[EXERCISE OBJECTIVE]
Without the pictures, return each record as it appears.

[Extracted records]
------------------------------------------------

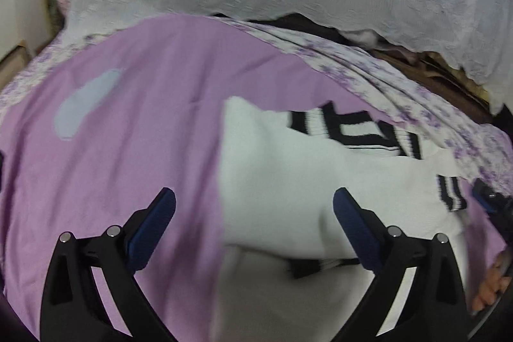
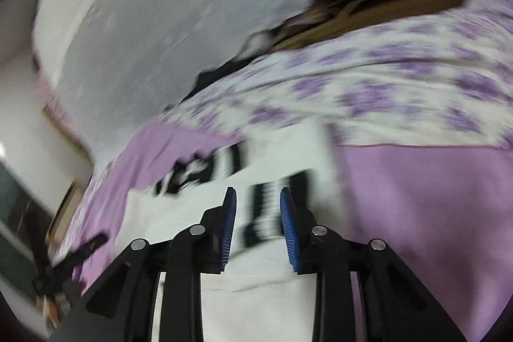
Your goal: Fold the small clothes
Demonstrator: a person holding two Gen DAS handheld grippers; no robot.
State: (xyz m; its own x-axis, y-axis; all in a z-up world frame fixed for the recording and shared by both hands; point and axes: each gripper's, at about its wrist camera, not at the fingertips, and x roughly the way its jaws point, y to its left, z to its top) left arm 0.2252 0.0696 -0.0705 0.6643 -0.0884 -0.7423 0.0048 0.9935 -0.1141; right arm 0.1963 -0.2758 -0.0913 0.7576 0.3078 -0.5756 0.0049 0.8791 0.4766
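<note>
Lilac sheet [image 1: 134, 149] covers the bed, and a white sweater [image 1: 282, 181] with black-striped cuffs lies flat on it, right of centre. Left gripper [image 1: 254, 202] hangs above the sweater's left edge, jaws spread wide and empty. Right gripper [image 2: 258, 202] hovers over a striped cuff [image 2: 275, 207], jaws narrowly parted with nothing pinched. The right view is heavily blurred. Risk: closing now could catch the sheet along with the knit and drag the half-made fold askew.
</note>
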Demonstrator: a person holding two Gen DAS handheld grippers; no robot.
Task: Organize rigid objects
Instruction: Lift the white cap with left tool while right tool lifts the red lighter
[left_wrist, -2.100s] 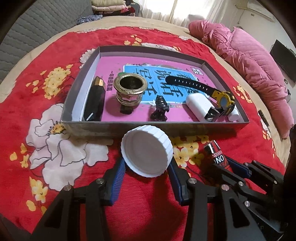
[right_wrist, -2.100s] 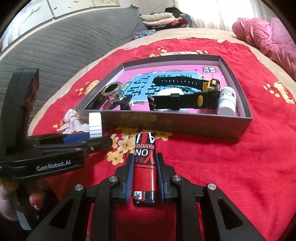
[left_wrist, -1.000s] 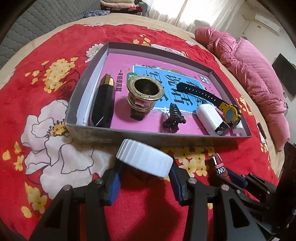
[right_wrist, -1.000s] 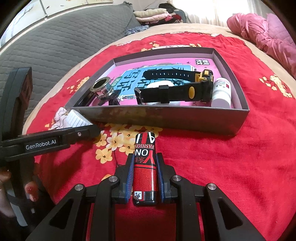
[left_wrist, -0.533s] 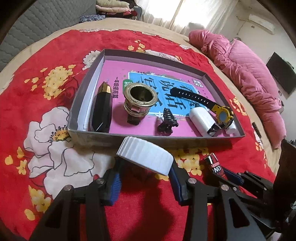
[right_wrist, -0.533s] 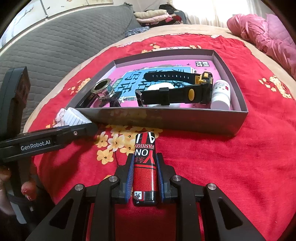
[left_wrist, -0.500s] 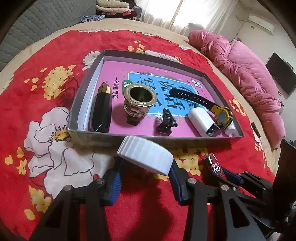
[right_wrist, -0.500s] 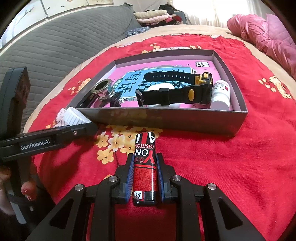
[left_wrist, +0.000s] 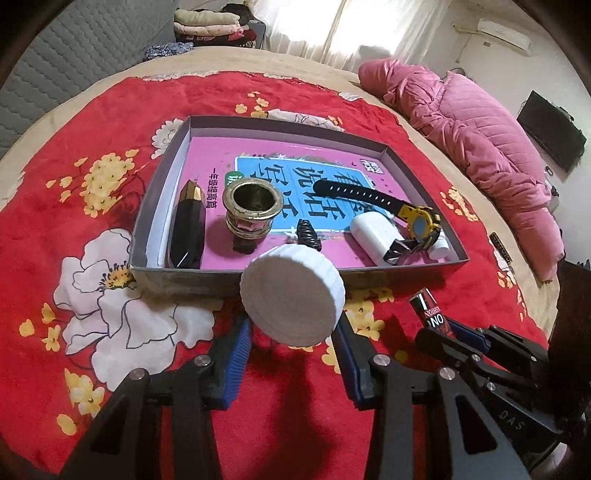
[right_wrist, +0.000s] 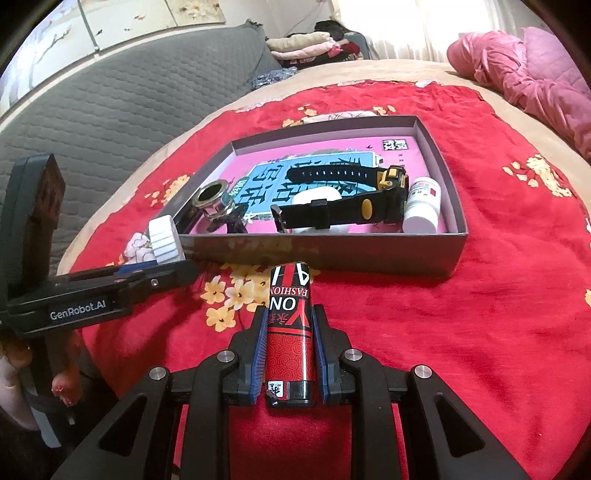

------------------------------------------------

[EXERCISE RESPONSE]
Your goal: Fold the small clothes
Demonstrator: a person holding two Gen DAS handheld grippers; no robot.
State: (xyz m; its own x-axis, y-axis; all in a z-up world frame fixed for the recording and shared by both hands; point and axes: each gripper's, at about its wrist camera, not at the fingertips, and x roughly the way its jaws point, y to its left, z to its top) left arm 0.2252 0.0696 -0.0705 0.6643 -0.0884 -0.7423 0.0048 0.9935 -0.1141; right arm 0.1963 -0.2758 -0.0913 0.7576 0.3078 -0.5756 0.0049 0.8791 0.4766
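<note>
Lilac sheet [image 1: 134, 149] covers the bed, and a white sweater [image 1: 282, 181] with black-striped cuffs lies flat on it, right of centre. Left gripper [image 1: 254, 202] hangs above the sweater's left edge, jaws spread wide and empty. Right gripper [image 2: 258, 202] hovers over a striped cuff [image 2: 275, 207], jaws narrowly parted with nothing pinched. The right view is heavily blurred. Risk: closing now could catch the sheet along with the knit and drag the half-made fold askew.
</note>
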Demonstrator: a person holding two Gen DAS handheld grippers; no robot.
Task: Organize rigid objects
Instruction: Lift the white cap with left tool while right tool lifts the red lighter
[left_wrist, -2.100s] 
[right_wrist, -2.100s] 
[left_wrist, -1.000s] 
[right_wrist, -1.000s] 
[left_wrist, -0.533s] 
[right_wrist, -0.533s] 
[left_wrist, -0.500s] 
[right_wrist, -0.500s] 
[left_wrist, +0.000s] 
[right_wrist, +0.000s] 

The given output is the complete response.